Berlin - Bundeskanzlerin Angela Merkel hat nach der Vorlage der Energieszenarien verlauten lassen, dass auf Grundlage der Gutachten eine Laufzeitverlängerung von fachlich 10 bis 15 Jahre vernünftig sei. CDU Wirtschaftexperte Pfeiffer ist der Ansicht, „das Gutachten belege, dass eine Laufzeitverlängerung positive Auswirkungen auf die Volkswirtschaft habe“. Es sei „sachlich geboten, die 20 Jahre auch umzusetzen. Ansonsten schadet dies der Wirtschaft und kostet Arbeitsplätze.“

 

In seiner Stellungnahme will der WWF auf der Basis der Fakten und Zahlen aus den vorgelegten Energieszenarien diese Aussagen auf ihre Stichhaltigkeit und Belastbarkeit prüfen.

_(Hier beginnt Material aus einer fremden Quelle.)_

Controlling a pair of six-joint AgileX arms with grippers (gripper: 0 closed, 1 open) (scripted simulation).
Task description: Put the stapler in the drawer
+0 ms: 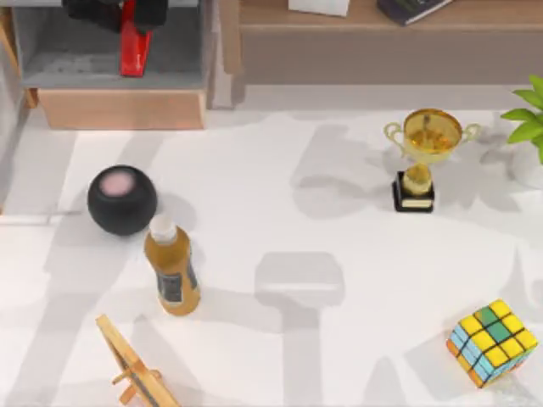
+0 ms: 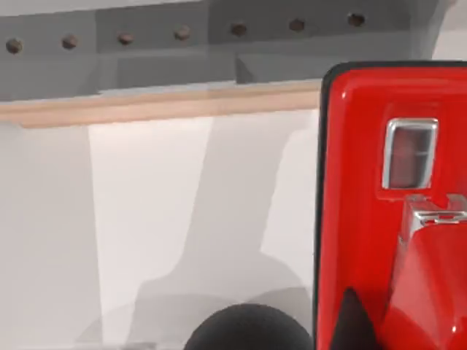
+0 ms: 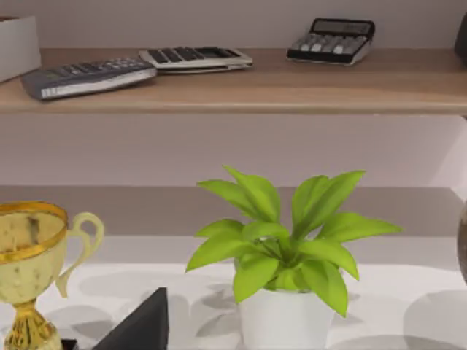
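Over the drawer (image 1: 114,64), top-left of desk (image 1: 339,229): left tool (image 1: 119,12) clamped on red stapler (image 1: 133,49). Nearby: one black speaker (image 1: 121,199), one amber bottle (image 1: 172,270), one trophy (image 1: 422,153), one puzzle cube (image 1: 492,342).

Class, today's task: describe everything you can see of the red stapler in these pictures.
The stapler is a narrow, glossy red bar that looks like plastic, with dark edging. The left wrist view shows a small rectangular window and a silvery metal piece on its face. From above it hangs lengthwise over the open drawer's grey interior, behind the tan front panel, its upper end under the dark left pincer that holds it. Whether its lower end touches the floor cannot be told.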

Im Kern geht es darum, zu überprüfen, ob und wenn ja inwiefern, die Laufzeitverlängerung (LZV) die Ursache für die vermeintlich positiven Auswirkungen auf die Volkswirtschaft sind, oder ob u.U. andere Faktoren eine Rolle spielen.  

 

Der WWF untersucht vor allem den Einfluss einer LZV in den Szenarien auf die folgenden fünf wirtschaftlichen und klimarelevanten Größen:

  • Wachstum des Bruttoinlandproduktes (BIP)
  • Beschäftigung (Arbeitsplätze)
  • Energieeffizienz (niedriger Stromverbrauch, Sanierung der Bestandsgebäuden)
  • Strompreise
  • Treibhausgasminderungen (Erreichen der Klimaziele)

 

Parallel dazu hat der WWF eine Kurzanalyse der Energieszenarien beim Öko-Institut in Auftrag gegeben. Schwerpunkte sind dort die Analyse und Bewertung der Methodik der Szenarien mit den Schwerpunkten Klimaschutzeffekte und Strompreise.